I picked up my glass. I’d forgotten it was empty. I put it down again.

“When I’ve got a specific target, my psychic magnetism works in two directions. I can cruise at random and find who I need to find ... in this case Robertson ... or he’ll be drawn to me if he wants to be, sometimes even if he doesn’t. And in the second case, I have less control and I’m more likely to be ... unpleasantly surprised.”

“That’s just a theory,” Stormy said.

“It’s nothing I can prove, but it’s true. It’s something I know in my gut.”

“I’ve always figured you don’t think with your head,” Stormy said, her tone changing from one of insistent—and almost angry—persuasion to one of resignation and affection.

Terri said to me, “If I were your mother, I’d box your ears.”

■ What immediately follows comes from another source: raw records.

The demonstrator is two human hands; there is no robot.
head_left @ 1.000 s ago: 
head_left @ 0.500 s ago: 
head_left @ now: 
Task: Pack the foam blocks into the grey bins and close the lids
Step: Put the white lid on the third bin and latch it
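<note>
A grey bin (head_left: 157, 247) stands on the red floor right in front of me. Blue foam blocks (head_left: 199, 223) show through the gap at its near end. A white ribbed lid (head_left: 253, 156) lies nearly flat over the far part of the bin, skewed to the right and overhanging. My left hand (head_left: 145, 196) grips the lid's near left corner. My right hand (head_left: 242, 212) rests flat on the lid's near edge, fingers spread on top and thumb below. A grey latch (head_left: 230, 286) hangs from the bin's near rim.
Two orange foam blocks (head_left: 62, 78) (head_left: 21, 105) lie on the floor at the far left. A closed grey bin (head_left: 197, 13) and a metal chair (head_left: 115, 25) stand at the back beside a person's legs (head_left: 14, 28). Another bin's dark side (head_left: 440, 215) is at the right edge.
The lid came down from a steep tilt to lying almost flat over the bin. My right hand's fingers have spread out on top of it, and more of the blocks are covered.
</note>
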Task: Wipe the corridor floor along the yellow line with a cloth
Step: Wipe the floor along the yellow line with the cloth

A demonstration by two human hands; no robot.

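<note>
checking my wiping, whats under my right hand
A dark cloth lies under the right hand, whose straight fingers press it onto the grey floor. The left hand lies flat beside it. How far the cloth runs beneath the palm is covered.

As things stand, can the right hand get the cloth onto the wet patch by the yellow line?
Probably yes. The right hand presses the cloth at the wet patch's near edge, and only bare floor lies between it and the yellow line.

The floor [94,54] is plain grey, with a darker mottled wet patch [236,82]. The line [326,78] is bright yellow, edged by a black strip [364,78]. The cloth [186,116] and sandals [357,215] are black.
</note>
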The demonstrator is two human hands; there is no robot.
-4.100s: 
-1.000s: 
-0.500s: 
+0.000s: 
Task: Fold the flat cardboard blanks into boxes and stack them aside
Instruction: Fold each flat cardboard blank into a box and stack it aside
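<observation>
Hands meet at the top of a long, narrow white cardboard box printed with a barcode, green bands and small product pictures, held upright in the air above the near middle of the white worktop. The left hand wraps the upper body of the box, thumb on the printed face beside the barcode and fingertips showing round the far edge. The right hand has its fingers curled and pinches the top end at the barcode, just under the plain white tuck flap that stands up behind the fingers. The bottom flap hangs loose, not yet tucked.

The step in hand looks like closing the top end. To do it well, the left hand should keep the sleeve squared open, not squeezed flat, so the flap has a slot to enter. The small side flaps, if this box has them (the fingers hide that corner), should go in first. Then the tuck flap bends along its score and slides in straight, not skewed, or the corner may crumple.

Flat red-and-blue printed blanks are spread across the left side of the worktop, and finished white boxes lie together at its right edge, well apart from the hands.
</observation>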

“If you were my mother, I wouldn’t be here.”

These were the two most important women in the world to me; I loved each of them in a different way, and declining to do what they wanted, even in the interest of doing the right thing, was difficult.

The candlelight burnished their faces to the same golden glow, and they regarded me with an identical anxiety, as though by virtue of their female intuition they knew things that I could not perceive even with my sixth sense.

From the CD player, Elvis crooned, “Are You Lonesome Tonight?”

I consulted my wristwatch. “It’s August fifteenth.”

When I tried to get to my feet, Stormy didn’t restrain me as she had done previously. She, too, rose from her chair.

I said, “Terri, I guess you’ll have to cover for me on the first shift—or get Poke to come in if he’s willing.”

“What—you can’t cook and save the world at the same time?”

“Not unless you want the bacon burnt. Sorry to give you such short notice.”

Terri accompanied us to the door. She hugged Stormy, then me. She boxed one of my ears. “You be here day after tomorrow, on time, at the griddle, flippin’ those cakes, or I’m going to demote you to fountain jockey.”